Mitigations for token-in-URL risks:
- Connections restricted to localhost by default
- Origin validation on WebSocket upgrade
- Token is the same API key used for HTTP, so no separate credential to manage
- HTTPS (when configured) prevents network sniffing
### Rate limiting tiers
Two tiers prevent abuse at different levels:
| Tier | Window | Max requests | Applied to |
|----------|--------|--------------|-----------------------------|
| Standard | 60s | 100 | All endpoints |
| Strict | 60s | 20 | DELETE, batch, mermaid, export |
The strict tier is 1/5 of the standard limit. Rate limit keying uses the API key (not IP) so that multiple clients sharing an IP are tracked independently.

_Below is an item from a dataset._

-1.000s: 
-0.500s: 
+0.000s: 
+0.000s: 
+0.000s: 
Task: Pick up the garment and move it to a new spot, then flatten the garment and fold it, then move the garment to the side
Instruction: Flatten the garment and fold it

### Bounded Zod schemas with .strict()
Every input schema uses:
- `.strict()` to reject payloads with unknown fields (prevents prototype pollution and data injection)

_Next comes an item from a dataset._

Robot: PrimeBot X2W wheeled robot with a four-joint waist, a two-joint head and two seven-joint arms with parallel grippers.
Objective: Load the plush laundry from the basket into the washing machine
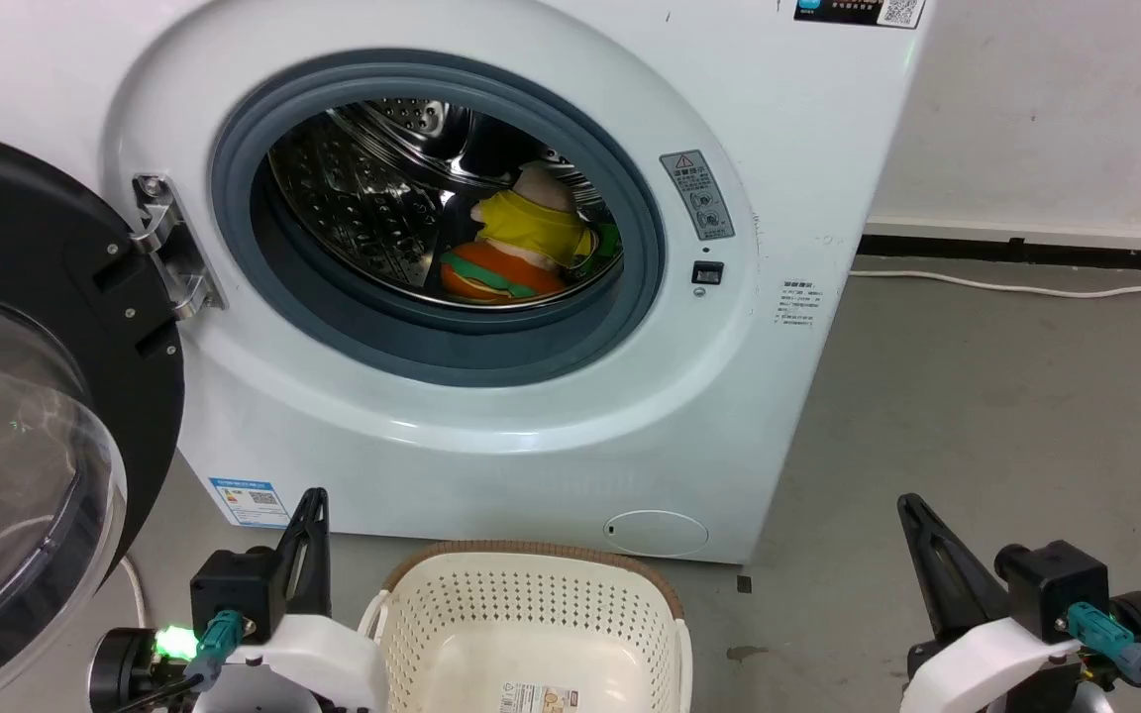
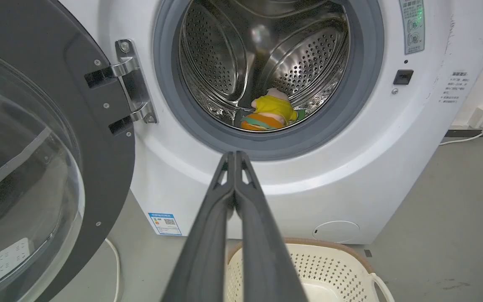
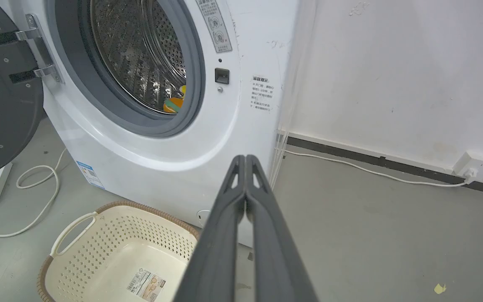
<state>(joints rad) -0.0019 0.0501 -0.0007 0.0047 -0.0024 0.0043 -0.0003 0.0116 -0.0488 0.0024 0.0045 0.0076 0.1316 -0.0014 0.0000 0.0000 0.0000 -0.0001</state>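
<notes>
From the head view, the plush (image 1: 516, 248) lies inside the washer (image 1: 531, 416), low in the drum and right of centre. The yellow piece sits on the orange burger, so the bundle stands taller than it is wide. Both hands hang low, well short of the opening, with the basket (image 1: 531, 614) between them. The left hand (image 1: 313, 498) and the right hand (image 1: 907, 505) each have their fingers pressed together, holding nothing. The door (image 1: 26, 396) is swung wide on the robot's left, nearer the left hand, so closing it would likely fall to that arm. In the left wrist view, the left hand (image 2: 234, 155) points almost straight at the plush (image 2: 271, 112), which rests behind the grey seal lip at the drum's bottom, up and ahead of the fingertips. In the right wrist view, the right hand (image 3: 245, 158) aims past the washer's right edge, and the plush (image 3: 174, 102) is just a sliver at the seal. This view does look into the basket (image 3: 78, 247), and what shows of its bottom is bare but for a label. The loading looks done.
</notes>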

- Numeric bounds on coordinates (`-1M to +1M`), dimensions (`0 to 100K`), text length (`10K chars`), batch size (`100 elements`)
- `.finite()` on all numbers to reject `Infinity` and `NaN`
- Array length limits on points (`10K`), element IDs (`500`), group IDs (`50`)

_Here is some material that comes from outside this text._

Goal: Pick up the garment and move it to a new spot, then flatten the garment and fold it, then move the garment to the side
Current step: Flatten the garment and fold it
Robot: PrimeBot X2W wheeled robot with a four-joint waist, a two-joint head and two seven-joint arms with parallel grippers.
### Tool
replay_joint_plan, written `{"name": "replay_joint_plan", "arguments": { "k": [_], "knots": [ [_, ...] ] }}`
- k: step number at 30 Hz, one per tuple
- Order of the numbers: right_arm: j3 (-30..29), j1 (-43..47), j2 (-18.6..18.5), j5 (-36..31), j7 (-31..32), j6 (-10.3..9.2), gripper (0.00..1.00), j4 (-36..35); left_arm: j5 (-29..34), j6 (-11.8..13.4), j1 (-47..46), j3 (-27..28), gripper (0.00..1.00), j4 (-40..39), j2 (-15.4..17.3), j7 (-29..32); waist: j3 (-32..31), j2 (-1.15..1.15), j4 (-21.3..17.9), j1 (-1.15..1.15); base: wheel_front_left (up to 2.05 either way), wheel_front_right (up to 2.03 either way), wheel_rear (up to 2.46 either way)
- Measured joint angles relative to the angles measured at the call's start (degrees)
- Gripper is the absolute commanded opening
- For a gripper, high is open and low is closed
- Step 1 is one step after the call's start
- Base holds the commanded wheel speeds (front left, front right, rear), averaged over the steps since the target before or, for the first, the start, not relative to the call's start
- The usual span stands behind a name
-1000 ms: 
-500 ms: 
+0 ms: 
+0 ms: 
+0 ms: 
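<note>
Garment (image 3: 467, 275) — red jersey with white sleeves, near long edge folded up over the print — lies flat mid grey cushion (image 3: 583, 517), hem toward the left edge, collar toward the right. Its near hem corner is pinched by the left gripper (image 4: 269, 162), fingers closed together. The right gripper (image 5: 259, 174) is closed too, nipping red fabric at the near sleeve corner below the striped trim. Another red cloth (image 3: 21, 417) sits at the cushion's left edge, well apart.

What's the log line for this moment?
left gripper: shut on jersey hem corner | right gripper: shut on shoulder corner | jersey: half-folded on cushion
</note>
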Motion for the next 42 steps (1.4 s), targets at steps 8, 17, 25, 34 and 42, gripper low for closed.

This prevents memory exhaustion from unbounded arrays and ensures the server rejects malformed input at the boundary.
## Consequences
**Positive:**
- Defense in depth across HTTP, WebSocket, and input validation layers
- No single security bypass compromises the entire system
- Configuration-driven: all security parameters are tunable via environment variables
**Negative:**
- Slightly more setup than a zero-config server (must generate or accept an API key)
- WebSocket token in query parameter appears in server access logs (mitigated by localhost-only default)
- `.strict()` schemas may reject payloads from clients that add extra fields (this is intentional)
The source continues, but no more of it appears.